Of course, as the report itself notes, Q2 is “the first to be set against a Covid-19 quarter”, meaning comparisons were always going to look good. Timing factors also contributed. But with companies in the industrials, basic materials and financial sectors overdelivering, and the cap on bank dividends removed ahead of schedule, Link has turned more optimistic.

This too is all relative, however. The prospective yield on domestic indices rose in the second quarter as the anticipation of higher payouts offset the climb in the benchmarks themselves.

But those yields still pale in comparison with years gone by: if the FTSE 100 were to yield 3.6 per cent as predicted over the next year, that would still only take it back to 2015 levels. A prospective yield of 1.7 per cent for the FTSE 250 is well below anything seen over the past decade.

Wealth managers tell their clients to prioritise dividend growth over starting yields, of course – but many will be looking back fondly at pre-Covid income statements for many years to come.

And in terms of long-term prospects, Link's optimism is rather less dramatic.
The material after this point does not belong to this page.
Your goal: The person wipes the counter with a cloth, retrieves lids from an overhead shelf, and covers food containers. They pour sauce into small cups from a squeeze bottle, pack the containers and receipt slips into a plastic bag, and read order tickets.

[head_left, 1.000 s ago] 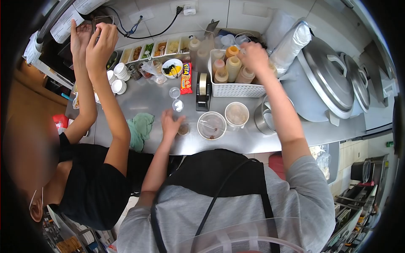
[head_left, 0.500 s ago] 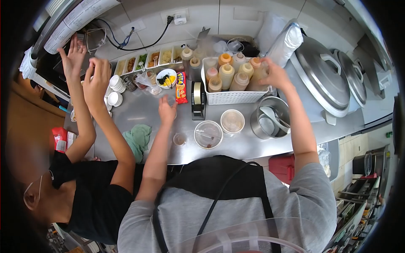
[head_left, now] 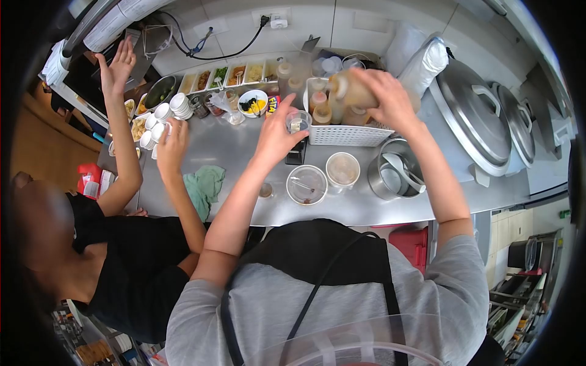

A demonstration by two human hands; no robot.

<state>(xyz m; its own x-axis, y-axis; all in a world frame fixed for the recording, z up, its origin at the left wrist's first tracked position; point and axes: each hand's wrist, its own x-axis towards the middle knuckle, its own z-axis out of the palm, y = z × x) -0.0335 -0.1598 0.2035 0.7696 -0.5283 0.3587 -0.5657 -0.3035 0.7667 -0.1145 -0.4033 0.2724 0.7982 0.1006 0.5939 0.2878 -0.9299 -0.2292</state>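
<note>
My left hand [head_left: 276,134] is closed around a small clear plastic cup [head_left: 298,122], held above the tape dispenser [head_left: 295,155]. In my right hand [head_left: 390,100] is a squeeze bottle [head_left: 356,89], tilted so that its nozzle points left toward the cup; motion blurs it. Its contents look brownish. Beneath it stands the white perforated basket [head_left: 348,136], with several other sauce bottles inside, partly hidden by my right hand and the bottle. On the counter nearer me are a clear round tub [head_left: 307,185] and a second round tub [head_left: 342,169].
A metal pot [head_left: 397,171] with utensils stands at right, before large lidded pots [head_left: 470,110]. A co-worker's hands [head_left: 174,146] are at left, near stacked white cups [head_left: 180,105]. A green cloth [head_left: 204,189] lies on the counter [head_left: 244,165]. Topping trays [head_left: 237,74] line the wall.
My left hand has risen to the right and now holds the small clear cup. My right hand has lifted a bottle from the basket and tipped it left. The co-worker's nearer hand has moved lower.
</note>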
It’s sticking with 2025 as the point at which UK payouts regain their pre-crisis highs, but says “it may be earlier [in the year] rather than later”.

Real deal

Last Thursday we looked at some of the competing theories of Treasury yields’ recent decline. Whatever the truth, the trend is now setting some records: real yields fell to record lows this morning.

It’s not just a US phenomenon, either: the FT notes that real yields in the eurozone did likewise. In the short-term, that’s likely to be good news for investors, given how the relative attractiveness of an array of other risk assets will have improved as a result.

The longer-term implications are, as ever, much harder to spell out. That leaves investors once again awaiting the Fed’s next policy meeting on Wednesday for further clues.